В мозжечке обнаружены эктопия клеток Пуркинье ганглионарного слоя (из-за миграции клеток-зерен из зернистого слоя в молекулярный), уменьшение линейной плотности и изменение формы клеток Пуркинье в виде вытягивания (см. рис. 1, e). При окраске по Нисслю крезиловым фиолетовым клетки Пуркинье содержали неодинаковое количество тигроида, ядрышки плохо дифференцировались. В стволовой части мозга в проекции центров ретикулярной формации — гигантоклеточном и латеральном парагигантоклеточном ядрах — наблюдали микротромбы в капиллярах, сочетание гиперхроматоза нейронов с наличием клеток-теней и перицеллюлярного отека, нейронофагию, а также активацию глиальных клеток (см. рис. 1, f). Гистологические изменения в структурах центральной нервной системы крыс соответствуют медленному темпу умирания при отравлении вследствие нейротоксического действия ЭГ.

При сопоставлении выявленных изменений в органах, функции которых остро критичны для жизнедеятельности, установлено, что ЭГ в токсических дозах оказывает комплексное нейротоксическое, нефротоксическое и кардиодепрессивное действие. Нейротоксическое действие спиртов обычно сопровождается симметричными поражениями центральной нервной системы вокруг третьего желудочка, акведука и четвертого желудочка, изменениями в подкорковых структурах, моторных глазодвигательных и вестибулярных ядрах. В наших наблюдениях коматозное состояние животных сопровождалось развитием эксикоза, что приводило к наслоению кетоацидоза на метаболический ацидоз вследствие метаболизма ЭГ и еще больше усиливало угнетение центральной нервной системы [21]. Несостоятельность насосной функции сердца и поражение витальных центров ретикулярной формации на фоне острого токсического повреждения почек приводят к смертельному исходу. Таким образом, причиной смерти животных стало острое отравление ЭГ с развитием токсической энцефалопатии с поражением витальных центров и мозжечка, ОПП с дистрофическими и некробиотическими изменениями эпителия канальцев по типу тубулярного некроза, очаговым контрактурным поражением кардиомиоцитов, гидропической дистрофии гепатоцитов, что соотносилось с данными как экспериментов [22], так и клинических наблюдений за отравленными ЭГ пациентами [1, 23].

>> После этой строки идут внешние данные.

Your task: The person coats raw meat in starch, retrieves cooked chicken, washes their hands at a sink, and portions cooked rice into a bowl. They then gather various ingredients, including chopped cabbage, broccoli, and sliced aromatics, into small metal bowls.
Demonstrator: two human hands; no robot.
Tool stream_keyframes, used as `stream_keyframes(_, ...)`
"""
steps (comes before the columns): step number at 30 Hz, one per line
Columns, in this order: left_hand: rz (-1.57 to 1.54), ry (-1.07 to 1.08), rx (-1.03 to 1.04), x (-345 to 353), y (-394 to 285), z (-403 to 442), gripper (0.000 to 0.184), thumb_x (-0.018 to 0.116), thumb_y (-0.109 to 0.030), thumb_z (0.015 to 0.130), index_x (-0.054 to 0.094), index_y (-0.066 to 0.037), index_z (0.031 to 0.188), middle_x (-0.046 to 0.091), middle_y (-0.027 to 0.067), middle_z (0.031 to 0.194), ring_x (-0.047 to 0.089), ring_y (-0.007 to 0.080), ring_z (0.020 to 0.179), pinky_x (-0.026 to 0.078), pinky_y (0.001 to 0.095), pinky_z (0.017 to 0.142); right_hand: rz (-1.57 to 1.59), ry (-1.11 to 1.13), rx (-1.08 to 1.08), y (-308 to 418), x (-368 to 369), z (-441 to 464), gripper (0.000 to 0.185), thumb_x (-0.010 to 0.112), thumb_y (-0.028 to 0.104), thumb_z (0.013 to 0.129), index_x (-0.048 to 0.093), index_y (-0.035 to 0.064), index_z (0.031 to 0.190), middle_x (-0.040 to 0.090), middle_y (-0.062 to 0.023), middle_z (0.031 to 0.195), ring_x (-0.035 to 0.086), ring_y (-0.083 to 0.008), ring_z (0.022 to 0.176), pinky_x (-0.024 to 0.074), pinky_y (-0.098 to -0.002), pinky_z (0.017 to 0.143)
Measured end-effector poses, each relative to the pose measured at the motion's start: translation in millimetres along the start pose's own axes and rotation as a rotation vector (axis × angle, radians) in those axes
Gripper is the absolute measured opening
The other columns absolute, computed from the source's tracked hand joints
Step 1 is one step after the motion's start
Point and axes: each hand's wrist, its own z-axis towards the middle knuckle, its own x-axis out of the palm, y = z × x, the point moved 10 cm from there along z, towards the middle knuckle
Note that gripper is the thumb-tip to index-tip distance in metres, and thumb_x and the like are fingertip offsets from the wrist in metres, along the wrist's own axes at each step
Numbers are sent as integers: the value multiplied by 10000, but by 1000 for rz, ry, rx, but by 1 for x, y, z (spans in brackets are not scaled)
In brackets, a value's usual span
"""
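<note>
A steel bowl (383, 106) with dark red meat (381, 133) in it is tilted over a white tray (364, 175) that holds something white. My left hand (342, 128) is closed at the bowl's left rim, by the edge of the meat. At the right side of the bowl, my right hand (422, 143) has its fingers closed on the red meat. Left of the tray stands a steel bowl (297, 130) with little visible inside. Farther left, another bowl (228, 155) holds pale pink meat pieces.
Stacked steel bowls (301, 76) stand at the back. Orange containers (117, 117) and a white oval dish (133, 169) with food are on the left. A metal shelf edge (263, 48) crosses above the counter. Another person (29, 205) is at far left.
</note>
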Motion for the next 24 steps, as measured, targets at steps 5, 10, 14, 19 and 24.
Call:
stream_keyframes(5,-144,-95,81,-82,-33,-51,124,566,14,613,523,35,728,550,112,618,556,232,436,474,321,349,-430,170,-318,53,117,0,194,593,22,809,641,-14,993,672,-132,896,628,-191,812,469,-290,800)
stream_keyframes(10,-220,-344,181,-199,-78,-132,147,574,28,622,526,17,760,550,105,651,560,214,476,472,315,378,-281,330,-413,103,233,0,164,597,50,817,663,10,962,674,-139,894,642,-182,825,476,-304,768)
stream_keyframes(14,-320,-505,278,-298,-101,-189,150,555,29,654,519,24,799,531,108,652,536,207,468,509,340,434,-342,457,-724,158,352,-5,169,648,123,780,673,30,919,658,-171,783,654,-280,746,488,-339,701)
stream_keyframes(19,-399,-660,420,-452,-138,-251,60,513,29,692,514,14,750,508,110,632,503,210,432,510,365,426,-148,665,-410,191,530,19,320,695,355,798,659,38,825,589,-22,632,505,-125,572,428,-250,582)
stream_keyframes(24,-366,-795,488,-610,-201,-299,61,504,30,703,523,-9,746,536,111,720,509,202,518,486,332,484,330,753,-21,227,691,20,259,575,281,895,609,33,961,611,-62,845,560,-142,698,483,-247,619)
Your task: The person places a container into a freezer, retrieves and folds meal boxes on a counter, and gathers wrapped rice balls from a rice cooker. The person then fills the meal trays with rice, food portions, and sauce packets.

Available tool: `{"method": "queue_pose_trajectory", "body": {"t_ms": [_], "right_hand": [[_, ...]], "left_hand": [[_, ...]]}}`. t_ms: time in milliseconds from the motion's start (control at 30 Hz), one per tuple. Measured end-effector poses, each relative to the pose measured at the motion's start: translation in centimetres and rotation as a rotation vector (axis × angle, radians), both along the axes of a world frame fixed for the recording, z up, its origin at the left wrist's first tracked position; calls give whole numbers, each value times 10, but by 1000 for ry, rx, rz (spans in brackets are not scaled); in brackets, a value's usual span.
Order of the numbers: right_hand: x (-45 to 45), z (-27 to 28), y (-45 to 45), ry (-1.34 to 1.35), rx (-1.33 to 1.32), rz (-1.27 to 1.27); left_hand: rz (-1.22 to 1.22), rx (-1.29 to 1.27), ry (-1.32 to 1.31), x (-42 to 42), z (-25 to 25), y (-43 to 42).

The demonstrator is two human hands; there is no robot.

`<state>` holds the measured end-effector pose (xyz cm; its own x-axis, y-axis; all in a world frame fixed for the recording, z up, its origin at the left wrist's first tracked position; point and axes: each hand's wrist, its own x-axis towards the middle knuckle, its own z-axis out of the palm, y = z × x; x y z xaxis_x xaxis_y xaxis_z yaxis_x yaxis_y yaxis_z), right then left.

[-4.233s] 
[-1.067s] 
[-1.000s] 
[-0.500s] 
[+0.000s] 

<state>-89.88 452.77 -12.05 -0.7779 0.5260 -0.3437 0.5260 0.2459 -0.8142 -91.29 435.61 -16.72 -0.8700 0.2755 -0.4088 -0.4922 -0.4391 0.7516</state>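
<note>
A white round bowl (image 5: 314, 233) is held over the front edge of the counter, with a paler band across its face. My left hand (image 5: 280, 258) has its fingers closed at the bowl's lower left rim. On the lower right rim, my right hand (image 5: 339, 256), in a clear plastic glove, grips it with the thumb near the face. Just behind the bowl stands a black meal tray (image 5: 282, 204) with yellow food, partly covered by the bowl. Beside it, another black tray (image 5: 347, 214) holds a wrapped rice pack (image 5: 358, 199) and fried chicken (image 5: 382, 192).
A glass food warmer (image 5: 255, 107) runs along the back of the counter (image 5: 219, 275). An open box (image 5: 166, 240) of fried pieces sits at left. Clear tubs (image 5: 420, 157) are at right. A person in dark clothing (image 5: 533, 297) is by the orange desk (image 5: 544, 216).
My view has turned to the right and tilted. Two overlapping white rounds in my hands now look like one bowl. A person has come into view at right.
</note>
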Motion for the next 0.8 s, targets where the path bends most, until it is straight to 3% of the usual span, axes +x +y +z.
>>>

На основании полученных результатов, а также литературных сведений мы выбрали дозу ЭГ 6 мл/кг для последующего моделирования и изучения эффективности САТ и ДМФ. Данная доза соответствует диапазону значений LD₅₀, представленных в литературе (полулетальная доза вещества, вызывающая гибель 50 % испытуемых животных) [1].

Клиническая картина отравления в первые 2 ч у крыс из всех опытных групп была однотипной: «опьянение», нарушение координации движений, походки, увеличение частоты дыхательных экскурсий. В группе САТ отмечено уменьшение двигательной активности и частоты дыхания в сравнении с крысами, не получавшими терапии. Терапия ДМФ после первой дозы усиливала атаксию, но затем поведение животных становилось более упорядоченным.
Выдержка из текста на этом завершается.